Monday, July 6, 2009

Please sleep, my darling, sleep...

So...

I'm sitting here next to a playlist that will be played during a slideshow just following my cousin's memorial mass. At the young age of 22, my cousin has passed. A frigid reminder of the fragility of life.
I was woken up that day by my uncle practically in tears saying there was an accident, of course it could have been anyone, but my fit, young, and optimistic cousin? I would have never guessed. Seems he was lifting weights by himself and something went awry, then barbel ended up crushing his chest then rolling to his neck to cut off his air supply. My family remained optimistic, but being me I had already expected the worst. A few days later, maybe a week it came; my cousin had passed. Darkness swept into my house and I could imagine how my cousin's family must have felt, to have lost their youngest. I mean, apparently, a parent's ultimate fear is for their kid to go before them, but I assume losing the youngest has a little extra sting to it.

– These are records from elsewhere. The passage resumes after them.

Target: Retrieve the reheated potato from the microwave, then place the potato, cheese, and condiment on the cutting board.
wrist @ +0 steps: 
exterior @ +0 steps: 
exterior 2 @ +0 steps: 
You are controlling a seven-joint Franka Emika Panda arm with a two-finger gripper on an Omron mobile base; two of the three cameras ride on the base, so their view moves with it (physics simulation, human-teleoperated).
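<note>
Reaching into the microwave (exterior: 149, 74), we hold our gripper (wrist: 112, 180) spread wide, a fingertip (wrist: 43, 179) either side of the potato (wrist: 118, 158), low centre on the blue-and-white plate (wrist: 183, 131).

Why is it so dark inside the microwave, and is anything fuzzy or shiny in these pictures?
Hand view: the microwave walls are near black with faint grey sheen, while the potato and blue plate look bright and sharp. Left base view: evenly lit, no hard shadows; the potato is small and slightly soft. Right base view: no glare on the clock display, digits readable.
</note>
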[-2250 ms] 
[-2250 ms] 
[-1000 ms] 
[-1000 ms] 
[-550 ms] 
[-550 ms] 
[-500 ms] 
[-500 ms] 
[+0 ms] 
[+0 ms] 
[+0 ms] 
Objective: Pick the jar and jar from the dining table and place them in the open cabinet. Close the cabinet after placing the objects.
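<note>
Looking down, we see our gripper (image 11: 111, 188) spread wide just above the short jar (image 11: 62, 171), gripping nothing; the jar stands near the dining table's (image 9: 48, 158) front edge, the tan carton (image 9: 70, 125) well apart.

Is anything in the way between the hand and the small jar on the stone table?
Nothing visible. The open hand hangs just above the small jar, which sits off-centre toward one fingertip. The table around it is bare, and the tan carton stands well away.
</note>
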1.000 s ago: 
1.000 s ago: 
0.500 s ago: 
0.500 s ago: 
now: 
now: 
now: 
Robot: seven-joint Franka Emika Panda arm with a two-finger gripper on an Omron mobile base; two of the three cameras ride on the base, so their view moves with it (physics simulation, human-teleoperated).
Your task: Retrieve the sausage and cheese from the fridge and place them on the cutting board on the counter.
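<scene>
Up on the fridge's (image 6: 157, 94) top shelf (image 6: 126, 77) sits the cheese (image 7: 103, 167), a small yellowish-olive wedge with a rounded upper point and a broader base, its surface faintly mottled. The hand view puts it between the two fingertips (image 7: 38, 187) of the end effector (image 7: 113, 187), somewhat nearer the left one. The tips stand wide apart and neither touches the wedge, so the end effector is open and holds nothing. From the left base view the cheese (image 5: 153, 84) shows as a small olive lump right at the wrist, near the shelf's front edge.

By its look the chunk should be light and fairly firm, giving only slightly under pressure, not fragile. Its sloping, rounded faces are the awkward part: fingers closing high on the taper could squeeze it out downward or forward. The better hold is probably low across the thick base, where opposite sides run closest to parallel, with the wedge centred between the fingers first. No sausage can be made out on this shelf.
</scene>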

I went out for a walk with Mark anyway, I didn't want to stay in my house. For about a block I fought not to cry, but the conversation saved me from that. Which was good.

A few days later was my family reunion, it was smaller this year. Apparently, my uncle wasn't planning on coming anyway nor was my cousin but it seems weird that he couldn't. My cousin lived in yellow stone and I only saw him rarely so it almost seems unreal that he is dead. The last time I saw him was around Christmas '07, I think. I remember I had just come back from a basketball game and he was at my house reading a book. He was sort of quiet around the family so we didn't talk alot, I would have never thought that this good bye, if there was one, knowing me I was probably asleep, would be the last.

So, everyone. Appreciate life. It is way more fragile than it seems and apparently we young people are not invincible. Who knew? Certainly not this writer. The other thing is, appreciate your friends and family, you don't actually know how much time you have with them. Now that my cousin is gone, I wish I would have been able to talk to him more. I mean, I knew him and we got along, but we still didn't talk much. I never just thought to myself "I wonder how Cory is right now." Even with the internet, we barely talked later in his life, we got along really well when we were kids. He was so funny, I remember just waiting for anytime they could visit from Illinois. He was about as funny as they come.

So near the end of this month will be his memorial mass here in Euclid and back in Yellowstone National Park, his ashes will be spread from the top of a mountain. His brother says that what he had wanted. We over here don't exactly know how to feel about that, but we aren't going to question it.

But anyhow, life is short and fragile. We as users of life must appreciate it more than we do, live each day as our last because you literally never know. I'm sure my invincible 22 year old cousin never thought we would have any trouble even without a spotter.

Live.laugh.love
It's totally gay and corny, but at the same time true. Life is a gift we must appreciate while its still ours to have.